• **Input data**
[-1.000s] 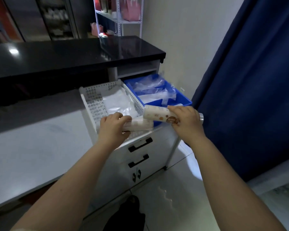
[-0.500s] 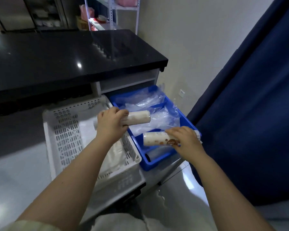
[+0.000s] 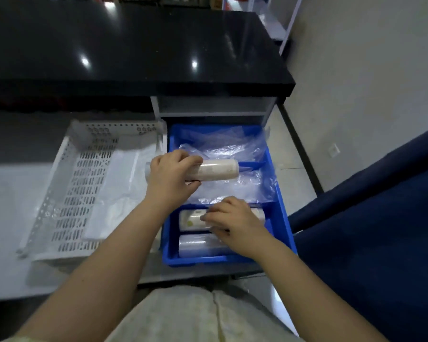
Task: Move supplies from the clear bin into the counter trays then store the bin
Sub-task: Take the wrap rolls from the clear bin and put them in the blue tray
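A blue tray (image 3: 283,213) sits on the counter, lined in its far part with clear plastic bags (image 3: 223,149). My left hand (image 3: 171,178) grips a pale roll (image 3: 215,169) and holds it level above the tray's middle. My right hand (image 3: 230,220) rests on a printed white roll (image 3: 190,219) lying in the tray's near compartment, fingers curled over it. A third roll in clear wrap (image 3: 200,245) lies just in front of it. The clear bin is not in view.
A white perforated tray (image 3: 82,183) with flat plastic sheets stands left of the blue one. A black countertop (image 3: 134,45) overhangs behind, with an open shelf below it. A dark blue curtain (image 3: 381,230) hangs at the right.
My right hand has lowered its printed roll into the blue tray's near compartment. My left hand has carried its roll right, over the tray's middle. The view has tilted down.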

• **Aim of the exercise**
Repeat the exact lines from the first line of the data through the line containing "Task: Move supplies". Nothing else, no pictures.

• **Exercise solution**
[-1.000s] 
[-0.500s] 
[+0.000s] 
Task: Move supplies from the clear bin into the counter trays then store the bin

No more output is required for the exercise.